La diminuzione del verde è particolarmente grave quando riduce la presenza degli alberi urbani, nostri alleati fondamentali contro il caldo e l’inquinamento. Le analisi ISPRA mostrano che nelle aree con una copertura arborea di almeno il 50% la temperatura al suolo può risultare fino a 2,2 °C più bassa rispetto alle aree più impermeabilizzate. Inoltre, studi internazionali (FAO, IPCC, EEA) indicano che un albero maturo può assorbire in media da decine a oltre un centinaio di chilogrammi di CO₂ ogni anno, oltre a filtrare una parte significativa delle polveri sottili e degli inquinanti atmosferici.
Invertire la rotta è possibile, ma richiede una visione condivisa.
Le nuove norme europee offrono strumenti importanti. La Direttiva UE sul monitoraggio e la resilienza del suolo recentemente approvata impone un rilevamento sistematico del suolo e misure di mitigazione, mentre il Regolamento sul ripristino della natura obbliga i Paesi membri a recuperare aree verdi e a ripristinare gli ecosistemi degradati.

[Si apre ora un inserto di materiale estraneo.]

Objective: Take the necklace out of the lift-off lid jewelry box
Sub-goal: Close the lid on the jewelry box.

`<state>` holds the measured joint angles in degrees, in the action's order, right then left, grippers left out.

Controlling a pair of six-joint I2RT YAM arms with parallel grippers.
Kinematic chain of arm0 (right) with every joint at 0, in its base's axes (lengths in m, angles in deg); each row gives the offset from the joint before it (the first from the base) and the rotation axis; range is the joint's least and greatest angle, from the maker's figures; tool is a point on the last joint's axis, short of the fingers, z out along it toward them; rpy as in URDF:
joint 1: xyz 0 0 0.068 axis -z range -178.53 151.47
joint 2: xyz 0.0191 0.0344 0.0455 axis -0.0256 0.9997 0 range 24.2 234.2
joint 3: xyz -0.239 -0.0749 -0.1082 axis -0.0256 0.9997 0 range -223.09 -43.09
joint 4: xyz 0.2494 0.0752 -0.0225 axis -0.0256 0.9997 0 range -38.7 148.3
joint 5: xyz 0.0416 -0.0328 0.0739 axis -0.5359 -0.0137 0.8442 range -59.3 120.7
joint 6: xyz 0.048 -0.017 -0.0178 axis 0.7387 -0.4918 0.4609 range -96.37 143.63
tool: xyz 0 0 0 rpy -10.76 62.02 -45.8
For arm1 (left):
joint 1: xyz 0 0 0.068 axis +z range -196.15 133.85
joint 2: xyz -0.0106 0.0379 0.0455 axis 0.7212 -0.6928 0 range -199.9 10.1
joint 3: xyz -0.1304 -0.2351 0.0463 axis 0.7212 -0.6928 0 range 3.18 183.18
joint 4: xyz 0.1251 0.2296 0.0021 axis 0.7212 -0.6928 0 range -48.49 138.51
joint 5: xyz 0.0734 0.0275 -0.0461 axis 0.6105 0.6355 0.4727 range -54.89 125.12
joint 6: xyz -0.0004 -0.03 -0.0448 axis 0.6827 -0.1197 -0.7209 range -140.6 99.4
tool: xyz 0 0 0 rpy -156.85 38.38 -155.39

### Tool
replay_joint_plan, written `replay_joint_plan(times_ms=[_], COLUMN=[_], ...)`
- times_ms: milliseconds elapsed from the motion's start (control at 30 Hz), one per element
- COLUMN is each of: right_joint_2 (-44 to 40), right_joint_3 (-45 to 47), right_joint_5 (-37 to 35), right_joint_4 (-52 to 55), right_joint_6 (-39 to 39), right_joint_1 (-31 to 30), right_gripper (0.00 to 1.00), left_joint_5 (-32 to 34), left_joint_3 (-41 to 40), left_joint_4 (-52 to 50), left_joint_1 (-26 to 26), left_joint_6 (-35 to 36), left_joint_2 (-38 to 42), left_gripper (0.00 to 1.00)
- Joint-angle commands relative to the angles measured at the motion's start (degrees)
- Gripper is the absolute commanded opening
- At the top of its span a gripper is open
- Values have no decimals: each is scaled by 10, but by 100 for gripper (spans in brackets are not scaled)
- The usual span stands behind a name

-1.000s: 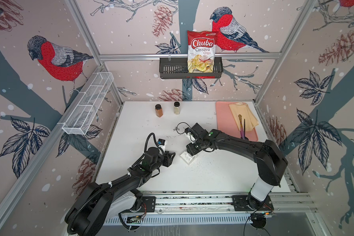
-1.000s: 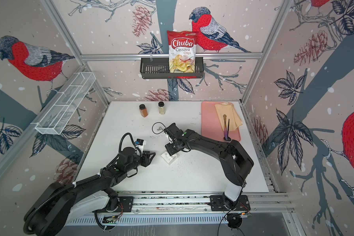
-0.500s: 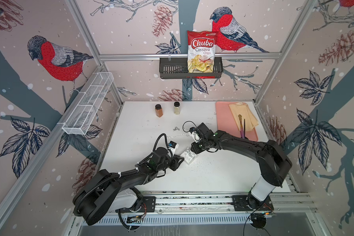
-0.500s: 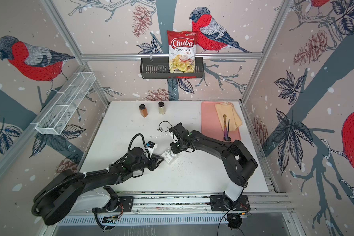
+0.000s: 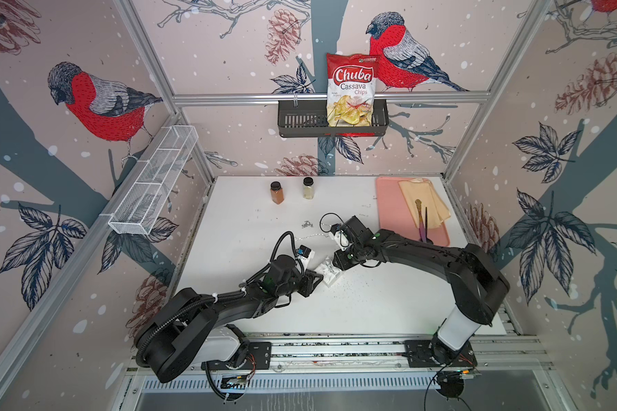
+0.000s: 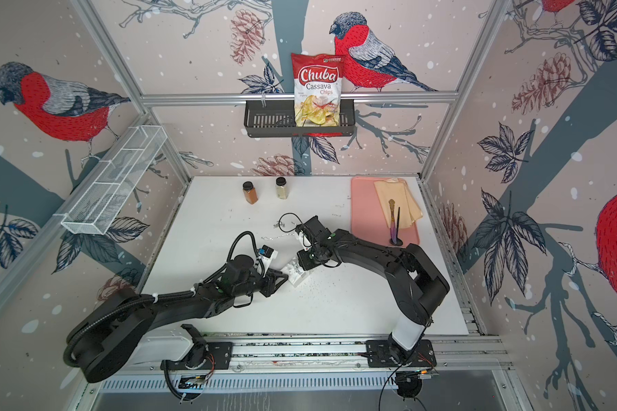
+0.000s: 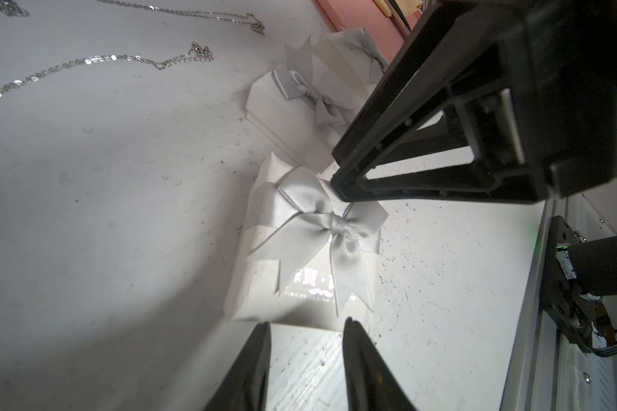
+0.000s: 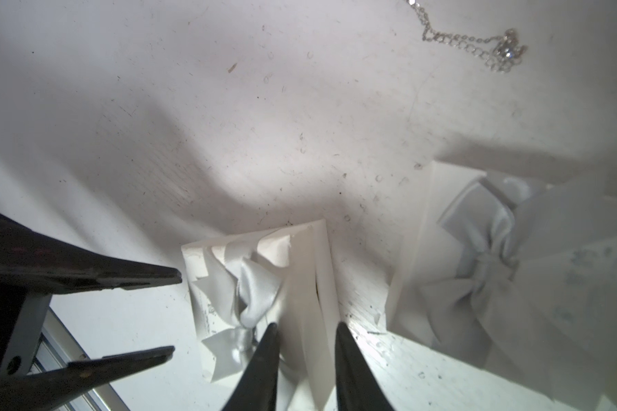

In definitiva, serve un cambio di mentalità che miri a riusare anziché costruire, a rigenerare invece di espandere. Ogni nuova area edificata deve essere compensata dal recupero di suoli degradati, dalla bonifica di zone dismesse o dall’ampliamento del verde urbano. C’è bisogno di ridurre il processo densificazione, preservando in modo prioritario le aree verdi rimaste nelle aree urbane. Anche le città, se gestite come ecosistemi urbani e periurbani, possono diventare laboratori di rinascita ecologica che ridiano qualità al vivere quotidiano.
Il futuro dell’Italia si fonda sulla risorsa suolo: sul suolo che resta e su quello che potremo ancora rigenerare.